● **Work to be completed**:
Write out the entries exactly, leaving out every picture.

(Records supplied Opens)

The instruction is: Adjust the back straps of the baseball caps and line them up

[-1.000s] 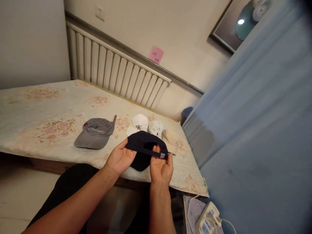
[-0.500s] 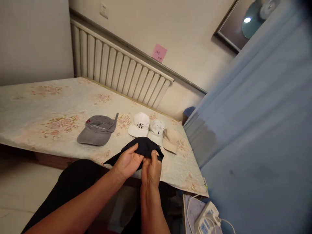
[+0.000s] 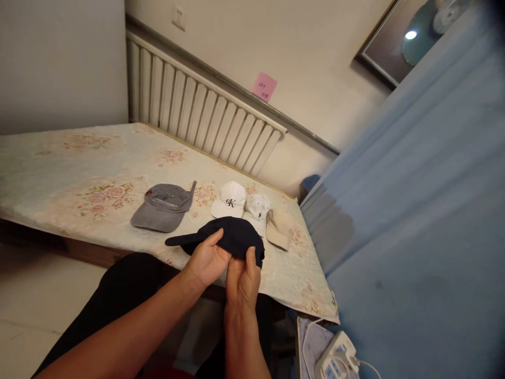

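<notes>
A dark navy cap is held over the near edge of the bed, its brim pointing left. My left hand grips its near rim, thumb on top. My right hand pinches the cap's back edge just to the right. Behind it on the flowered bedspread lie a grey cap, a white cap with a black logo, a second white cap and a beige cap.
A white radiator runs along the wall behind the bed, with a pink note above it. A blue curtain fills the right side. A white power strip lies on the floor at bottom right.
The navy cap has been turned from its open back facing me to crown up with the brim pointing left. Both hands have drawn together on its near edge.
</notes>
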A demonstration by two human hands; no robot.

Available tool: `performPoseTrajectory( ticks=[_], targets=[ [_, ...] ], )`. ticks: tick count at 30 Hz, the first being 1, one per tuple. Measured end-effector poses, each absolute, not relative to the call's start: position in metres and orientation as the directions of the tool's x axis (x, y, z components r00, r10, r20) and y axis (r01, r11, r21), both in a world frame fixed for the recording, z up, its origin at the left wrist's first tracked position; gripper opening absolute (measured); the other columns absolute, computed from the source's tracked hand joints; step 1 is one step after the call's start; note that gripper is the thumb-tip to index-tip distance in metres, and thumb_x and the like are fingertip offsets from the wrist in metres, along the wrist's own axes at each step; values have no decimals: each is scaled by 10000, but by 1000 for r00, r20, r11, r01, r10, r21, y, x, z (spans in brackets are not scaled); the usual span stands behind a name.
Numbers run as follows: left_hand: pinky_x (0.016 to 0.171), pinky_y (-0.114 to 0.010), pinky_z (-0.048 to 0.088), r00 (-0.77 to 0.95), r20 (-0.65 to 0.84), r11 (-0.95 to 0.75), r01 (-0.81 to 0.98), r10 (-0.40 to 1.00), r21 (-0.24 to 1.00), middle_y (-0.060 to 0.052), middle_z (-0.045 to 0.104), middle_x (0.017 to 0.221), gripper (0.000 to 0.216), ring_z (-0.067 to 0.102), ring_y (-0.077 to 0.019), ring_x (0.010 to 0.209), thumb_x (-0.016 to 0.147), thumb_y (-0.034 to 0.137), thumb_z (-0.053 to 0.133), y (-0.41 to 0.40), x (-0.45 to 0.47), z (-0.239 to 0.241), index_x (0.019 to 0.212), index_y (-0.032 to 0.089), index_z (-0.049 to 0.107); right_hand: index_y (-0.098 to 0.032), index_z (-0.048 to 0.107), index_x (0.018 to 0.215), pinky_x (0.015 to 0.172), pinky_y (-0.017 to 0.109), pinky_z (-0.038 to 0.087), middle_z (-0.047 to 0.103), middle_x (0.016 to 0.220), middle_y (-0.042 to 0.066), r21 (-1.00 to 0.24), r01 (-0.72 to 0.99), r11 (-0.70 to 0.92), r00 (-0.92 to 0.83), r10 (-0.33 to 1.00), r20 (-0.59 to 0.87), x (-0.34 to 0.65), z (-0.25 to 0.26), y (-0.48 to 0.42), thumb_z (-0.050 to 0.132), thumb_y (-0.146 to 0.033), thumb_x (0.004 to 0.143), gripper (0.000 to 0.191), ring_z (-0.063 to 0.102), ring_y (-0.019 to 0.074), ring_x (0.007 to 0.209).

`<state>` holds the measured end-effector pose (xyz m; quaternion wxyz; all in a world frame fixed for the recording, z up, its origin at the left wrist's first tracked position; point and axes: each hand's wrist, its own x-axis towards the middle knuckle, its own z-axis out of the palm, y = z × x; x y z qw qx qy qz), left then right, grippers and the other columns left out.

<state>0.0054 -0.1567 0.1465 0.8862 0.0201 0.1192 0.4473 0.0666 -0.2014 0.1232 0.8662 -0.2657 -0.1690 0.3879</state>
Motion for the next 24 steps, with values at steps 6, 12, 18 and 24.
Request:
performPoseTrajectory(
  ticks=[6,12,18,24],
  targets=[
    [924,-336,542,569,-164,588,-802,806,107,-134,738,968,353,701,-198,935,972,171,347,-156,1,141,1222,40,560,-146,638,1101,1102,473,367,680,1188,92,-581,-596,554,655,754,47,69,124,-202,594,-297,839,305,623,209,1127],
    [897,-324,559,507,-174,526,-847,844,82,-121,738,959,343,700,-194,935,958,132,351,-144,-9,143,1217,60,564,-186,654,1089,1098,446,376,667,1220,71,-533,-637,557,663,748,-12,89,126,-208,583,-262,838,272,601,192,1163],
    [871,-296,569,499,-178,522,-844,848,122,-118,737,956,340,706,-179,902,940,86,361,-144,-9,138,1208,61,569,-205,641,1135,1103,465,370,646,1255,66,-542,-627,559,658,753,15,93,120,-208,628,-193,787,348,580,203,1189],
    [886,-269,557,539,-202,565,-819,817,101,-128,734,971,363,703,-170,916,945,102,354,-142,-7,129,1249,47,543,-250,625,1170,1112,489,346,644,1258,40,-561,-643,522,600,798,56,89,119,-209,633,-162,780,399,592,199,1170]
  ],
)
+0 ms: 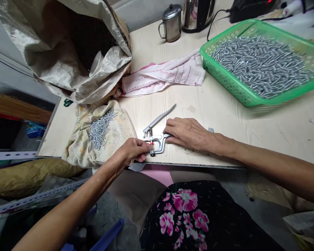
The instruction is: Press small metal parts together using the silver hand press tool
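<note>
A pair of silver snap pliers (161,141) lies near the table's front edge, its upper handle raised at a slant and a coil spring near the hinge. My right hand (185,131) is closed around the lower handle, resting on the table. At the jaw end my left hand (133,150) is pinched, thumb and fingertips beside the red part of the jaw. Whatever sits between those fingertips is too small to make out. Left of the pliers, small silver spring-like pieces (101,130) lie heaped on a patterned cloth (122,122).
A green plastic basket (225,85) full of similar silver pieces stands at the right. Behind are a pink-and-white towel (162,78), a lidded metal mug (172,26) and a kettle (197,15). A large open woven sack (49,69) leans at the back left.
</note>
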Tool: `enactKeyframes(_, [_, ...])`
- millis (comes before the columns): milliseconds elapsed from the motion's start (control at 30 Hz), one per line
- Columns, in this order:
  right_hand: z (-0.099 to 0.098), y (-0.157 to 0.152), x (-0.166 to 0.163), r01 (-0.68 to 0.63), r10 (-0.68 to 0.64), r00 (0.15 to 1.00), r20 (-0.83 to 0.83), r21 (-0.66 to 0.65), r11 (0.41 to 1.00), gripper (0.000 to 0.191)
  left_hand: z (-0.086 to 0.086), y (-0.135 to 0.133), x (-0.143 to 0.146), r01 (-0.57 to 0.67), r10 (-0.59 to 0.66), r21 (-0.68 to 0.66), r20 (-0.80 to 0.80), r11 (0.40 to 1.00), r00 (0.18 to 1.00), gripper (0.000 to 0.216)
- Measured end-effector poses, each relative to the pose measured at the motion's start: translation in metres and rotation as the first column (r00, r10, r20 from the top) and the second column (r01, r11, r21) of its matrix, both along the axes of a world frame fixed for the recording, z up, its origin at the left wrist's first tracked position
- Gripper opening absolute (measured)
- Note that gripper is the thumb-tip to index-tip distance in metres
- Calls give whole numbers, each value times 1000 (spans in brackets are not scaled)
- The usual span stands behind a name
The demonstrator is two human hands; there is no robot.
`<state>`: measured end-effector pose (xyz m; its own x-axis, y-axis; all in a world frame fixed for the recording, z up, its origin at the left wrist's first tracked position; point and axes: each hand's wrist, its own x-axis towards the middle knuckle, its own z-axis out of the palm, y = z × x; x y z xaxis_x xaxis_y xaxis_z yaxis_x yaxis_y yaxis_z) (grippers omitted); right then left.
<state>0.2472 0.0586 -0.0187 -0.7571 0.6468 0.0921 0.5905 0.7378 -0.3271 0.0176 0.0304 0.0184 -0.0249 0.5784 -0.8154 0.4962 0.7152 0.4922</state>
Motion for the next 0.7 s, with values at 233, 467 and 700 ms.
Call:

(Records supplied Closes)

● **Answer for the task**:
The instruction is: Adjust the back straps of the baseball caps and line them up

[-1.000s] 
[-0.500s] 
[+0.000s] 

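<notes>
A dark navy cap is held over the near edge of the bed, its brim pointing left. My left hand grips its near rim, thumb on top. My right hand pinches the cap's back edge just to the right. Behind it on the flowered bedspread lie a grey cap, a white cap with a black logo, a second white cap and a beige cap.
A white radiator runs along the wall behind the bed, with a pink note above it. A blue curtain fills the right side. A white power strip lies on the floor at bottom right.
The navy cap has been turned from its open back facing me to crown up with the brim pointing left. Both hands have drawn together on its near edge.
</notes>
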A demonstration by two human hands; no robot.

Available tool: `performPoseTrajectory( ticks=[_], targets=[ [_, ...] ], )`. ticks: tick count at 30 Hz, the first being 1, one per tuple. Measured end-effector poses, each absolute, not relative to the call's start: position in metres and orientation as the directions of the tool's x axis (x, y, z components r00, r10, r20) and y axis (r01, r11, r21), both in a world frame fixed for the recording, z up, its origin at the left wrist's first tracked position; gripper opening absolute (measured); the other columns absolute, computed from the source's tracked hand joints; step 1 is one step after the call's start; note that gripper is the thumb-tip to index-tip distance in metres, and thumb_x and the like are fingertip offsets from the wrist in metres, along the wrist's own axes at each step; values have no decimals: each is scaled by 10000, but by 1000 for r00, r20, r11, r01, r10, r21, y, x, z (spans in brackets are not scaled); the usual span stands behind a name.
Numbers run as follows: left_hand: pinky_x (0.016 to 0.171), pinky_y (-0.114 to 0.010), pinky_z (-0.048 to 0.088), r00 (-0.77 to 0.95), r20 (-0.65 to 0.84), r11 (-0.95 to 0.75), r01 (-0.81 to 0.98), r10 (-0.40 to 1.00), r21 (-0.24 to 1.00), middle_y (-0.060 to 0.052), middle_z (-0.045 to 0.104), middle_x (0.017 to 0.221), gripper (0.000 to 0.216), ring_z (-0.067 to 0.102), ring_y (-0.077 to 0.019), ring_x (0.010 to 0.209), thumb_x (-0.016 to 0.147), thumb_y (-0.034 to 0.137), thumb_z (-0.053 to 0.133), y (-0.41 to 0.40), x (-0.45 to 0.47), z (-0.239 to 0.241), index_x (0.019 to 0.212), index_y (-0.032 to 0.089), index_z (-0.049 to 0.107); right_hand: index_y (-0.098 to 0.032), index_z (-0.048 to 0.107), index_x (0.018 to 0.215), pinky_x (0.015 to 0.172), pinky_y (-0.017 to 0.109), pinky_z (-0.038 to 0.087), middle_z (-0.047 to 0.103), middle_x (0.016 to 0.220), middle_y (-0.042 to 0.066), r21 (-1.00 to 0.24), r01 (-0.72 to 0.99), r11 (-0.70 to 0.92), r00 (-0.92 to 0.83), r10 (-0.33 to 1.00), r20 (-0.59 to 0.87), x (-0.34 to 0.65), z (-0.25 to 0.26), y (-0.48 to 0.42), thumb_z (-0.050 to 0.132), thumb_y (-0.146 to 0.033), thumb_x (0.004 to 0.143), gripper (0.000 to 0.191), ring_z (-0.063 to 0.102), ring_y (-0.019 to 0.074), ring_x (0.007 to 0.209).

`<state>` holds the measured end-effector pose (xyz m; quaternion wxyz; all in a world frame fixed for the recording, z up, its origin at the left wrist's first tracked position; point and axes: each hand's wrist, its own x-axis towards the middle knuckle, its own z-axis out of the palm, y = z × x; x y z qw qx qy qz), left then right, grippers and the other columns left out.

<state>0.0054 -0.1567 0.1465 0.8862 0.0201 0.1192 0.4473 0.0666 -0.2014 0.1232 0.8662 -0.2657 -0.1690 0.3879</state>
Motion for the next 24 steps, with values at steps 6, 12, 18 and 24.
Request:
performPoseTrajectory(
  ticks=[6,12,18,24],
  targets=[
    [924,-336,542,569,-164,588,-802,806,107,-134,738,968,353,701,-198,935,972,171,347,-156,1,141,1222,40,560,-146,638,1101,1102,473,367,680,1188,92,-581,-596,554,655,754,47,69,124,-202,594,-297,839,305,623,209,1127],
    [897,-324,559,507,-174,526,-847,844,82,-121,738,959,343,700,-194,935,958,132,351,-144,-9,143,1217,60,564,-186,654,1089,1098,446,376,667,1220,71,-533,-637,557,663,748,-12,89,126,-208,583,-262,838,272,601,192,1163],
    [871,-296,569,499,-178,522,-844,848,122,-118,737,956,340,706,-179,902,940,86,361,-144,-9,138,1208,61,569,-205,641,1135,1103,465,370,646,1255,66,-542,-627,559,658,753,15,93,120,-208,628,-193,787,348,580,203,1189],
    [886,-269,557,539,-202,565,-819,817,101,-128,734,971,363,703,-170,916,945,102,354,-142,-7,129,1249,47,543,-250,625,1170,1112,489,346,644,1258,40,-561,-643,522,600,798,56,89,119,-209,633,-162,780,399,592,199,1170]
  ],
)
+0 ms: 
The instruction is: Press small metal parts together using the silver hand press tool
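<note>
A pair of silver snap pliers (161,141) lies near the table's front edge, its upper handle raised at a slant and a coil spring near the hinge. My right hand (185,131) is closed around the lower handle, resting on the table. At the jaw end my left hand (133,150) is pinched, thumb and fingertips beside the red part of the jaw. Whatever sits between those fingertips is too small to make out. Left of the pliers, small silver spring-like pieces (101,130) lie heaped on a patterned cloth (122,122).
A green plastic basket (225,85) full of similar silver pieces stands at the right. Behind are a pink-and-white towel (162,78), a lidded metal mug (172,26) and a kettle (197,15). A large open woven sack (49,69) leans at the back left.
</note>
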Tool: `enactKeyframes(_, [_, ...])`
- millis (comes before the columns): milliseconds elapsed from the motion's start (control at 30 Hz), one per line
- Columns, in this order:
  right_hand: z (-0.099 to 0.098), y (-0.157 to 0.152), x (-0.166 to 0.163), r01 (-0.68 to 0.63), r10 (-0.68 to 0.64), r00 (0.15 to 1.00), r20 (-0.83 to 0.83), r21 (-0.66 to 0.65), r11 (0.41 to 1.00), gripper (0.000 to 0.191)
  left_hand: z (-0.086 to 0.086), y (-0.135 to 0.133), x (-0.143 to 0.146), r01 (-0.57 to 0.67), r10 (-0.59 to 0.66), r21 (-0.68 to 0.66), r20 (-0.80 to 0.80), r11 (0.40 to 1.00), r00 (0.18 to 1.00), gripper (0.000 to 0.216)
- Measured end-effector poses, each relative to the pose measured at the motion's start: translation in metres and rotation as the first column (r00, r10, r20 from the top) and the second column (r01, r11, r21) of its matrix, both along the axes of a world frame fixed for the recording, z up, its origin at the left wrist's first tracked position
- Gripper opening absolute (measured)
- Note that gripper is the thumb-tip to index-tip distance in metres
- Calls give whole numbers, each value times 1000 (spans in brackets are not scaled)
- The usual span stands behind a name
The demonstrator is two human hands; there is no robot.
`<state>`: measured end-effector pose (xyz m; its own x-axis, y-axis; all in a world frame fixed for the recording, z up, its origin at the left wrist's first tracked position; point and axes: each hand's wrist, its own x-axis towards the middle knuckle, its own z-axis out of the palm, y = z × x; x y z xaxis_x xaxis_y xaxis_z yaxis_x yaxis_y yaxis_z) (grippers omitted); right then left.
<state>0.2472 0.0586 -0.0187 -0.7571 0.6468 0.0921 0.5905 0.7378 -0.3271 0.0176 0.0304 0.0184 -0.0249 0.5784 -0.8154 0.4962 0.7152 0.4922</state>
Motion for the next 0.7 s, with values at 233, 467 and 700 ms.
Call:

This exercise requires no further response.